Insomma, la scienza ancora non si pronuncia: "Noi come medici - conclude Pinto - in attesa di studi più esaustivi possiamo dare regole di buon senso, sempre le solite. Non stare a lungo al cellulare, usare l'auricolare, in generale utilizzare correttamente il telefono, senza esagerare".
Il consulente: «Ma in altri Paesi c'è più prevenzione»
L'Italia, a differenza di tanti altri Paesi in Europa e nel mondo, non prende misure per contenere la nocività dei telefonini cellulari perché i suoi specialisti "continuano a sostenere l'innocuità delle radiazioni". Lo denuncia il professor Angelo Levis nella consulenza prestata in tribunale a Ivrea durante la causa promossa da un uomo colpito da tumore.
L'esperto riporta un elenco (aggiornato fino all'aprile del 2013) diffuso dall'associazione "Safer phone zone". Vi si trovano gli Usa - dove San Francisco è stata la prima città, nel 2011, ad approvare una legislazione cautelativa - e poi Canada, Australia, Israele, Francia, Russia, Belgio, Irlanda, Finlandia, Regno Unito, India (vietato l'uso dei cellulari sotto i 16 anni e la vendita a bambini e donne gravide), Svizzera, Corea, Giappone "e persino il Tagikistan".
"In questo lungo elenco - scrive Levis - manca qualsiasi cenno all'Italia, il che non deve stupire visto che i nostri oncologi, i farmacologi ma soprattutto i funzionari dell'Iss e persino gli ex ministri della Salute continuano a sostenere l'innocuità delle radiazioni emesse dai cellulari, sul cui uso cautelativo nessun provvedimento è stato finora adottato e tanto meno pubblicizzato, neppure per i bambini e per gli adolescenti".

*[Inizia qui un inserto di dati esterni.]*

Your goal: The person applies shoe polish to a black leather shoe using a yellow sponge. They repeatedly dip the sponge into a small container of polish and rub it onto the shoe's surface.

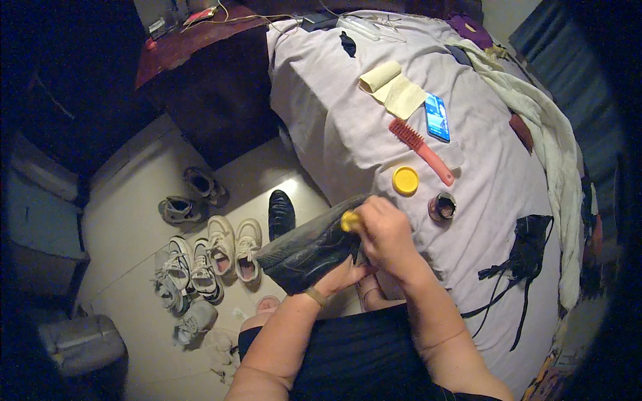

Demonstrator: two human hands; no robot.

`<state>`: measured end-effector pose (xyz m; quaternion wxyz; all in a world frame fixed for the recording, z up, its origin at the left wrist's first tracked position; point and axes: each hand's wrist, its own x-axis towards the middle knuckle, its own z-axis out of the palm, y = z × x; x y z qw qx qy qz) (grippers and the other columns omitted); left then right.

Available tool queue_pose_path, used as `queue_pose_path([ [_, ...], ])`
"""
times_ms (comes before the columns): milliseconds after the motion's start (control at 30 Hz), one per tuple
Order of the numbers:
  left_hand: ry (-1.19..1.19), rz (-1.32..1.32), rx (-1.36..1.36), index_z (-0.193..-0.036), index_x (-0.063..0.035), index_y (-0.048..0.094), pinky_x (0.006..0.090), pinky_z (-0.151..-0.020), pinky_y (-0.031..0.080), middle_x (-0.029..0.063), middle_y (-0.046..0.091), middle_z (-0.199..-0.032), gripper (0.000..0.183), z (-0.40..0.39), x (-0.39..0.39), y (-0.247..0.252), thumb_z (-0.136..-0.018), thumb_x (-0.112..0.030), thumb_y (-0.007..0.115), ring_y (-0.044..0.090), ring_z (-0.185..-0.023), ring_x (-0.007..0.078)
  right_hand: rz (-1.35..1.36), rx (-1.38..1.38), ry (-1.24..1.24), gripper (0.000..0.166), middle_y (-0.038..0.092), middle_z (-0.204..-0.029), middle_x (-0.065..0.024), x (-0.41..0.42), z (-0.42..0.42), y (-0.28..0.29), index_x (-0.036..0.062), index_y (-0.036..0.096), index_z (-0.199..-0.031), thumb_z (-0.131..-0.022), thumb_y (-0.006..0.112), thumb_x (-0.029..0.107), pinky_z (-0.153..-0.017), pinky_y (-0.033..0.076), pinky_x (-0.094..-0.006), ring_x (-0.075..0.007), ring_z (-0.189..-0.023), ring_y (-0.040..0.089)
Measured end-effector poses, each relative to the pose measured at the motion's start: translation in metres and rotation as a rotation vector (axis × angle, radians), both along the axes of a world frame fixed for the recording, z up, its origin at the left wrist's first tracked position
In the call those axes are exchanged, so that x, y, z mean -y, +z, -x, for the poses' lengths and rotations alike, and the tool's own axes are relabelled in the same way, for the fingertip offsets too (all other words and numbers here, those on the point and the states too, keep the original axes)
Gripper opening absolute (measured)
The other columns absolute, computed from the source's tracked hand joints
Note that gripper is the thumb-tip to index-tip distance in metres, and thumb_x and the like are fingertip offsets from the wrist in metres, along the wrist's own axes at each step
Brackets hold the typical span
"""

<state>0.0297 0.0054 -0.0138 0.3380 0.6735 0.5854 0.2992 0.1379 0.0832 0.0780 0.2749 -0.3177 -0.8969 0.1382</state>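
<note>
A dark leather shoe (306,255) is held up over my lap, its surface dull and greyish. My left hand (346,275) supports it from below, fingers partly hidden. In my right hand (386,233) is a small yellow piece (350,221), pressed against or very close to the shoe's upper side; blur hides whether it is sponge or cloth. Another black shoe (282,213) rests on the floor. On the bed lie a yellow round lid (405,180) and a small open dark jar (442,207), both right of my right hand. A coral-coloured hairbrush (426,155) lies beyond them.
A lit phone (437,118) and a partly rolled cream cloth (393,90) lie farther up the bed (331,120). Black fabric with straps (534,240) sits at right. Several sneakers (220,245) stand on the tiled floor, left. A dark wooden table (200,55) borders the bed.
</note>
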Motion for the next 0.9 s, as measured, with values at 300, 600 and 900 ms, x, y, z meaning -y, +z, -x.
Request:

Nel 2009 a Brescia una sentenza simile
La sentenza di Ivrea ha un precedente simile: già nel 2009 la Corte d'appello di Brescia aveva dato ragione a un ex dirigente d'azienda affetto da una grave patologia cerebrale. L'uomo aveva lavorato per 12 anni utilizzando il cellulare e il cordless per una media di 5/6 ore al giorno. Ammalatosi di neurinoma del ganglio di Gasser, aveva chiesto all'Inail le prestazioni di legge, ma l'Inal aveva rifiutato la richiesta, negando il nesso causale fra l'attività lavorativa e la patologia denunciata. Il giudizio di primo grado aveva dato ragione all'Inail, ma la Corte d'appello di Brescia, con sentenza del 10 dicembre 2009, aveva stabilito il nesso con-causale probabile tra l'utilizzo dei telefoni e la patologia, condannando l'Inail a corrispondere all'uomo la rendita per malattia professionale prevista per l'invalidità all'80% (come si legge in questo articolo su www.laprevidenza.it). La sentenza di Brescia è stata poi confermata dalla Corte di Cassazione, sezione lavoro, il 12 ottobre 2012.